Tissue potassium with and without potassium supplementation during hypokinesia
During normal motor activity, K+ intake in large amounts usually contributes to over absorption and uptake of K+, while during HK no matter if animals or humans ingest K+ in large or small amounts, K+absorption and uptake is depressed [10-12]. The K+ depletion during normal motor activity is accompanied by an increase of K+ absorption and uptake,however, K+ depletion during HK, is associated with a decrease of K+ absorption and uptake [10-12]. During pre-HK, K+ intake was deposited to a great extent in bone and muscle that protects plasma K+ from any increase.
The most striking abnormality shown during HK is the increased K+ loss in the face of tissue K+ depletion. Hypokinetic rats have shown significant decrease of K+ level in bone and muscle with different functional activity and morphological characteristics. Generally electrolytes are reduced most in muscle and bone that have a support function .The severity of decreased muscle and bone K+ level was different in gastrocnemius muscle and right femur that have different function and morphology; K+ content decreased mostly in gastrocnemius muscle and least in right femur. The mechanism by which K+ level decreased in bone and muscle with different morphology and function is not clear, while there are grounds to conclude that increased tissue electrolyte loss is attributable to several factors [1-3, 16]. Decreased tissue electrolyte level is primarily attributable to increased electrolyte loss with tissue electrolyte depletion [1-3, 16]; this is possibly ensured by decreased tissue electrolyte deposition due to decreased cell mass . Thus, decreased tissue K+ content is attributable to higher K+ losses due to the decreased bone and muscle K+ deposition regardless their morphology and function. The magnitude of increased tissue K+ loss shows the intensity of diminished motor activity and decreased mechanical load in the right femur and gastrocnemius muscle and thus intensity of decreased K+ deposition [1-3, 16]. The mechanism by which the higher K+ intake is associated with greater tissue K+ loss during HK remains unclear.
The increased K+ losses with tissue K+ depletion definitely had show impossibility of the body to deposit K+. Measuring K+ absorption, it was shown that the higher K+ losses with lower tissue K+ content, the lower K+ deposition. This shows that the decreased muscle and bone K+ content is accompanied by an increase of K+ loss. The increased electrolyte losses in the face of decreased bone and muscle electrolyte levels have been shown to be attributable to the decreased electrolyte deposition [1-3]. The fact that the increase of electrolyte losses with tissue electrolyte depletion reflects decreased electrolyte deposition has been known for many years [15, 16]; however, it has been rarely applied because of the difficulties for measuring electrolyte deposition. Meanwhile, evidence is emerging to indicate that the decreased electrolyte deposition is attributable to several factors and primarily to the decreased cell mass . The mechanism of decreased K+ absorption and thus increased K+ losses with decreased tissue K+ levels remain unclear and require further studies. The mechanism for decreased K+ absorption during HK might be established by studying the factors contributing to decreased K+ deposition and in particular to that of muscle cell mass.

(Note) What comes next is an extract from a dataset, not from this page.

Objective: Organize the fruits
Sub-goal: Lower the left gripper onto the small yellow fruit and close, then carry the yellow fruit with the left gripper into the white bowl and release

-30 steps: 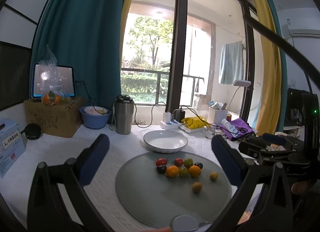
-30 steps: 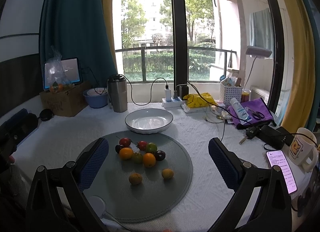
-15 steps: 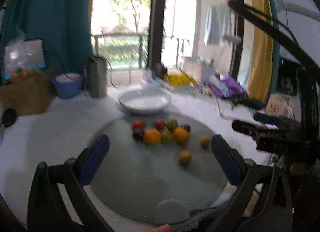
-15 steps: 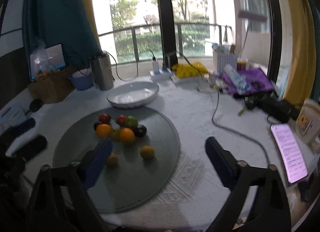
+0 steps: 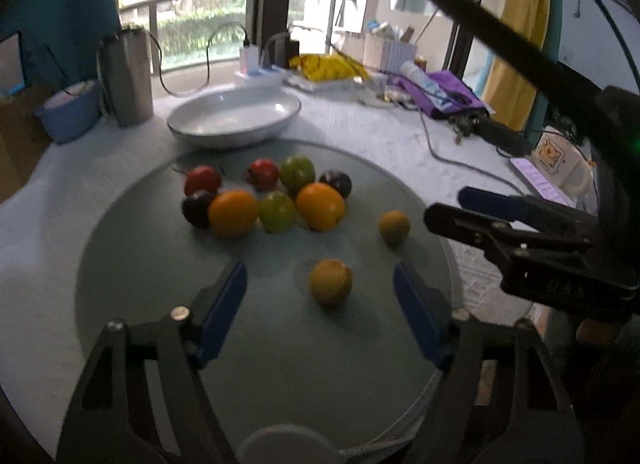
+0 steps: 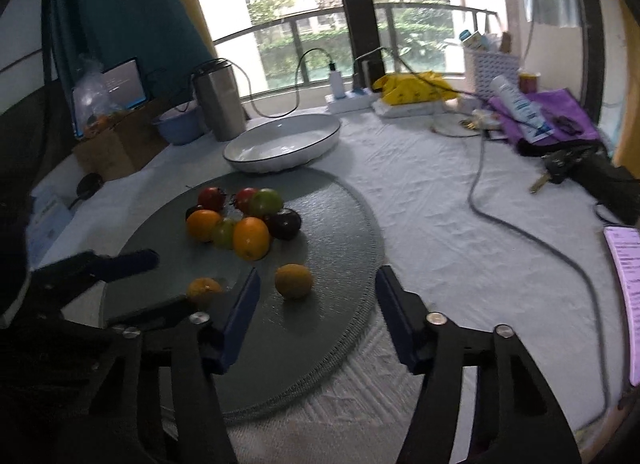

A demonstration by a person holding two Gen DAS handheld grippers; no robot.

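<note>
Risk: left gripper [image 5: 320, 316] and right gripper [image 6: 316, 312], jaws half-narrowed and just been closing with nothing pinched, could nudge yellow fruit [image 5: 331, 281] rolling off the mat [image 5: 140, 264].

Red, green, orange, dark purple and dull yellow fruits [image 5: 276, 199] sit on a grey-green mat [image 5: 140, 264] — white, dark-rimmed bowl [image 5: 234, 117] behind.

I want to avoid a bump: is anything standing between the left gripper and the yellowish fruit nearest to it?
Nothing visible. The left gripper is open, with the yellowish fruit lying between its fingers on the bare mat.
</note>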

With tissue K+ depletion higher K+ loss was significantly greater in SHKR than in UHKR. Higher K+ losses with K+ supplementation than without and tissue K+ depletion definitely shows lower K+ deposition in SHKR than in UHKR. The lower tissue K+ level in SHKR than in UHKR shows that tissue K+ could not reach any degree of normalcy with K+ supplementation. Higher K+ intake with lower tissue K+ level led to higher K+ loss compared with lower K+ intake and lower tissue K+ content. This resembles a vicious circle, that is, the higher K+ intake, the lower K+ absorption, the higher K+ losses and the greater tissue K+ depletion. Tissue K+ depletion as a percentage of K+ intake was the consequence of decreased K+ absorption. Because SHKR experienced higher K+ losses with lower tissue K+ content than UHKR it was shown that the more K+ is consumed the more efficiently K+ is cleared from the blood stream and the more readily K+ is lost, and the less likely it is to normalize tissue K+ depletion. It is unknown for what reasons SHKR with lower tissue K+ level would have shown greater K+ losses than UHKR. It has been shown [10-12] that the higher K+ intake, the higher K+ losses with K+ imbalance. The higher K+ intake is increasingly been recognized as an important determinant of higher K+ losses with K+ imbalance [10-12, 15]. Moreover, a higher K+ intake may places a severe stress on the body leading to the decreased K+ absorption and higher K+ losses [10-12, 15]. The higher K+ loss with tissue K+ depletion is more likely to be attributable to a more degraded K+ deposition with K+ supplementation than without.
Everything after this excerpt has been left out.